I am not trying to vent frustration but rather highlight the gigantic quagmire the nation finds itself in. Mboweni treaded carefully around the topic stating that cutting the bill does not mean getting rid of “warm bodies”, but rather reviewing their compensation. The issue that makes addressing government expenditure particularly difficult is – unsurprisingly – the unionisation of workers. Almost 70% of public sector workers are union members vs 36% in the private sector.
It is hardly a secret that the influence unions hold over the state have resulted in inflated wages and bargaining power for their members. Businesstech.co.za found that the average real monthly wage of the private sector is R7 822 vs R11 668 in the government sector. No prizes are won for guessing which sector has the better productivity-to-wage ratio.
Why aren’t wages just slashed or surplus employees axed like the data suggest? Well, the unions who oppose this movement have strong influence where it matters. Nehawu, a key union backer of President Ramaphosa, has previously labelled job cuts as a “neoliberal” agenda (had to Google the meaning). Clearly, union heads have spent significantly more time in philosophy and political science lectures as opposed to economics. An almost identical problem of union opposition is faced at Eskom (which is 66% overstaffed). Eskom and its strain on our fiscus is arguably the largest problem faced by South Africa since 1994 and yet common sense is not prevailing.
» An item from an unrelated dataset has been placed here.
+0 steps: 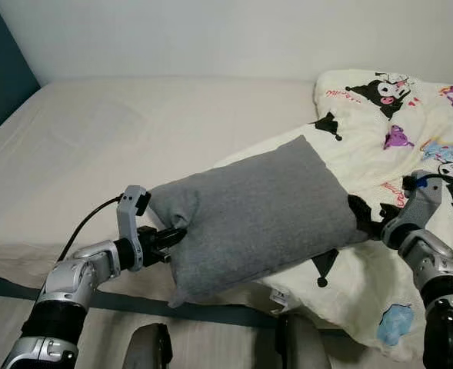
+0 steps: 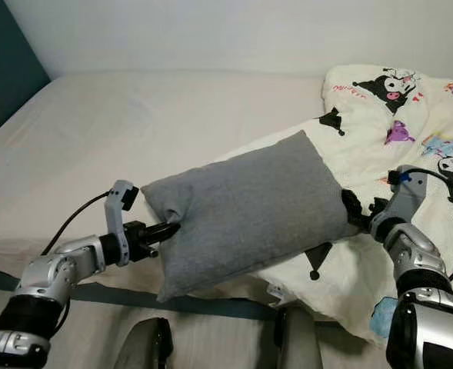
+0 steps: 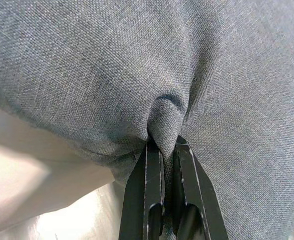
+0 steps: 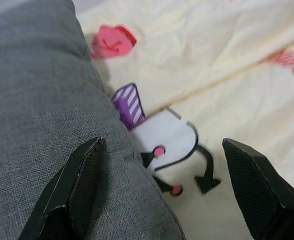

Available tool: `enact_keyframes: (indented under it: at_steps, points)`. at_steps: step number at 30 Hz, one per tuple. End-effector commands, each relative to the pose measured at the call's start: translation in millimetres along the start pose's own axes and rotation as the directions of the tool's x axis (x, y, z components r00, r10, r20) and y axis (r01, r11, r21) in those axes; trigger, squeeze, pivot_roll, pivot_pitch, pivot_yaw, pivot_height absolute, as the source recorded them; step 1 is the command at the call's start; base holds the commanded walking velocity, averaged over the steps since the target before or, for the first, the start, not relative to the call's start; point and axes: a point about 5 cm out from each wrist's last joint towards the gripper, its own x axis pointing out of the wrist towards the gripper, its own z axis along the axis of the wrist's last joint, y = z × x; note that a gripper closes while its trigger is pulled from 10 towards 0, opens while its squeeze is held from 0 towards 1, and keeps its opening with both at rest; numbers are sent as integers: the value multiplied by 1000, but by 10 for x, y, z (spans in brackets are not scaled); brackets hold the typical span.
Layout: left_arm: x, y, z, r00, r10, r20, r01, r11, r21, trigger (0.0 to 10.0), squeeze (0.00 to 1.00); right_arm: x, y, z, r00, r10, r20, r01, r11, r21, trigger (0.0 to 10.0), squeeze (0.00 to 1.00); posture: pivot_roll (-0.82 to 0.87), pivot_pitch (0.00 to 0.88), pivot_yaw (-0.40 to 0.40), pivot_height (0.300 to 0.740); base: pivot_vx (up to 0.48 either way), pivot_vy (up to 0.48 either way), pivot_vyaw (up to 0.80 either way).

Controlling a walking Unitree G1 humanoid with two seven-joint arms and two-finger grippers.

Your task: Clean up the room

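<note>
My left gripper [image 3: 162, 165] pinches small fold at end of grey pillow [image 1: 253, 211]; pillow lies across bed [image 1: 134, 146] edge, partly on cartoon-print duvet [image 1: 411, 138]. My right gripper [image 4: 161, 192] wide apart at other end, grasping nothing. Risk: thin pinch slips, pillow sags floorward; duvet may drag along.

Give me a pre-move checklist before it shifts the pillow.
1. Left gripper pinching pillow fabric: ok, fingers shut on a fold at its end.
2. Right gripper gripping pillow: not ok, fingers wide open, one on the pillow's edge, the other over the quilt.
3. Pillow off the bed: cannot tell; one end lies over the quilt.
4. Quilt caught by the right gripper: ok, not pinched.
5. Landing spot on mattress: ok, bare sheet beyond the pillow.
</note>
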Motion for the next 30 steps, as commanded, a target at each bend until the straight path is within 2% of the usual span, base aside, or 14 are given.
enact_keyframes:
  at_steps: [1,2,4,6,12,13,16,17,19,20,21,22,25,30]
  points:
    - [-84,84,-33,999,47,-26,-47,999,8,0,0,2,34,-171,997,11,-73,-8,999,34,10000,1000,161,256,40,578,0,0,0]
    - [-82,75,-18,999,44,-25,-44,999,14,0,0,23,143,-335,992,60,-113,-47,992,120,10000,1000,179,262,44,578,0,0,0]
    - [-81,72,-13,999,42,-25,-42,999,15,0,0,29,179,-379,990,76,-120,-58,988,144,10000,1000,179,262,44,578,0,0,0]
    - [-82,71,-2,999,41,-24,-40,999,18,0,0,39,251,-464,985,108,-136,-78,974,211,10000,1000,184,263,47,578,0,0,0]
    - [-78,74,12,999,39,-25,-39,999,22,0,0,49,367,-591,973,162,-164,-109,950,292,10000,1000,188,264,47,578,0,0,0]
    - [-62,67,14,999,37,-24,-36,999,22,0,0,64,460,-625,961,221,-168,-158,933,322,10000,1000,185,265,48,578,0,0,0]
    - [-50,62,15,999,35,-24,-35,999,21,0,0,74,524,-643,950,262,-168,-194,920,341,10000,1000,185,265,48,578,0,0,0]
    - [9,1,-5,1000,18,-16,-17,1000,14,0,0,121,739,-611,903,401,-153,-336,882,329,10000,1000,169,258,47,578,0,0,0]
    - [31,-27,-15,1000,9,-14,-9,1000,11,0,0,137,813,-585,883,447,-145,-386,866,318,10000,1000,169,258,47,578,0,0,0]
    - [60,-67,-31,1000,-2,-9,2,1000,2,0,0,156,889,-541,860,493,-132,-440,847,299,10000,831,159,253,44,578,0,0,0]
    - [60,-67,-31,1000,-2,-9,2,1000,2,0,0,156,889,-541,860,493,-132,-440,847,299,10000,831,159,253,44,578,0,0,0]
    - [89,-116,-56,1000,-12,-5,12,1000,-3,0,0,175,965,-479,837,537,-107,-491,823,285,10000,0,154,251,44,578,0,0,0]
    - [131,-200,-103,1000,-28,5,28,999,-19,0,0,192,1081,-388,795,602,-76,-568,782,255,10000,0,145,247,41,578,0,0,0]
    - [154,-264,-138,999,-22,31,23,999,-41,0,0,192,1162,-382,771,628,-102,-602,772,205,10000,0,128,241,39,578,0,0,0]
NO REAL SOLUTION & A RATE CUTE
Most commentary on yesterday’s budget speech was regarding the lack of proposed plans or initiatives to address these issues. These sentiments were echoed by the markets which saw a weakened Rand. Similarly, the Eskom saga seems from an actionable plan and is likely facing tonnes of push-back behind the scenes. From a macro perspective, there is very little on the horizon in the form of a solution. Besides for promises of discussions with unions, government is not offering a plan to turnaround the ship as the economy and the stock market continues to be lacklustre. With a Moody’s rate announcement on Friday it seems extremely likely that at the very least Moody’s will change our credit outlook from stable to negative – paving the way to junk status. But hey, there is money to be made if there was a listed ETF that tracks the government wage bill as it’s the only indicator showing consistent growth.